Dança cigana afasta idosos do sedentarismo
Oficinas acontecem todas as terças-feiras em São Bernardo na Secretaria de Desenvolvimento Social e Cidadania
- Publicado: 29/01/2026
- Alterado: 21/10/2014
- Autor: Redação
- Fonte: FERVER
Engana-se quem pensa que dançar é prerrogativa dos jovens. Oficinas de dança cigana oferecidas a idosos pela Secretaria de Desenvolvimento Social e Cidadania (Sedesc) de São Bernardo do Campo mostram que a atividade, como meio de entretenimento e bem-estar, traz benefícios em qualquer etapa da vida.
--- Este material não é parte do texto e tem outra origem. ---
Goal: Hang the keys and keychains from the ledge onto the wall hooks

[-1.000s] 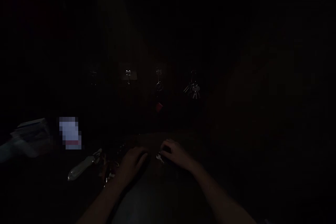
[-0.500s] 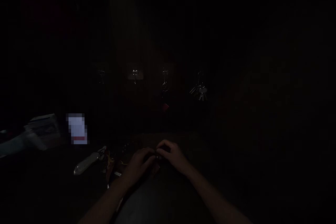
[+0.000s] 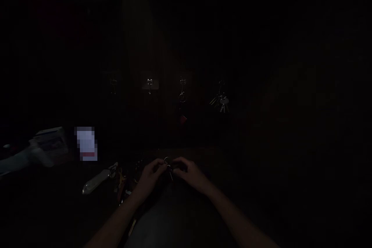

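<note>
The picture is very dark. Between my hands is a key ring [image 3: 166,160] with a key [image 3: 171,176] hanging below it. The fingers of my left hand [image 3: 151,175] pinch the ring from its left side. My right hand [image 3: 188,172] is close on the other side, thumb and forefinger apart; whether a fingertip touches the keys is hard to make out. To the left of my left hand lies a jumble of small things with yellowish and metal parts [image 3: 121,184], blurred by the dark. Beside them is a long pale object with a metal clasp [image 3: 97,181].
Ahead, several metal clip hooks [image 3: 149,82] are in a row. A bunch of keys [image 3: 223,101] hangs at the right one, and a red tag [image 3: 183,119] at another. Left are a bright pixelated panel [image 3: 86,143], a box [image 3: 54,141] and a pale, sleeve-like shape [image 3: 23,161].
The key ring and key have come into view between my hands. My left hand has shifted slightly left, and my right thumb and forefinger have parted.
</note>
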Tool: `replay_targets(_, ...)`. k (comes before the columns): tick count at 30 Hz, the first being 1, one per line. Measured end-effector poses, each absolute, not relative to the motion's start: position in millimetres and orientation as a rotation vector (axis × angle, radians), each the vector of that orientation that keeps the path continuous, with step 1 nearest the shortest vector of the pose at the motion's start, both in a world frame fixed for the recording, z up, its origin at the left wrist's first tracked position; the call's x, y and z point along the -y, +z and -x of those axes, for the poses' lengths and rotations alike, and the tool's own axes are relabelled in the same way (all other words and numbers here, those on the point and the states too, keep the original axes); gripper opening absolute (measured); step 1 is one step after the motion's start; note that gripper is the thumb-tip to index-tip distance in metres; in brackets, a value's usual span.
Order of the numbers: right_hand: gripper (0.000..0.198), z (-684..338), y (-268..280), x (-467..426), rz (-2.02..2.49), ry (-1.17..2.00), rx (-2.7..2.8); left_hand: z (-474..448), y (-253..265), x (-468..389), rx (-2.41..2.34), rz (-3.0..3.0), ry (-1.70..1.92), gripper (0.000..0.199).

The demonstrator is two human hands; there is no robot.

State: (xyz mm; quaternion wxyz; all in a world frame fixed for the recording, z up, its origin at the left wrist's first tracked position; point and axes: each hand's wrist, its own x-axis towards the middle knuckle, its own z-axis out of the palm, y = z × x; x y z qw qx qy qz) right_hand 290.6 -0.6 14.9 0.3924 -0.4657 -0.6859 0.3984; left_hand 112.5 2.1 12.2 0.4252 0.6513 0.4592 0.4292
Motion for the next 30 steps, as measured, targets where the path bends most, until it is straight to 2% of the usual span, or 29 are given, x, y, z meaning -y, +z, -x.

Todas as terças-feiras, 75 alunos, divididos em duas turmas, interagem e se divertem com as aulas da professora Angélica Vianna Barros, 48 anos, sem se importar com o peso da idade.
Desde que a oficina foi criada, há dez anos, Angélica transmite a magia da dança cigana à terceira idade, e listou a série de benefícios. “A dança contribui para o fortalecimento das musculaturas das pernas, para o equilíbrio e noção espacial nas movimentações, e também serve como terapia. A dança cigana é livre e transmite liberdade. Com essas atividades, redescobrem o prazer de viver. Alguns deles (alunos) relatam que tiveram depressão, mas que depois de iniciarem as aulas, o médico até reduziu o uso de medicamentos, como ansiolíticos.”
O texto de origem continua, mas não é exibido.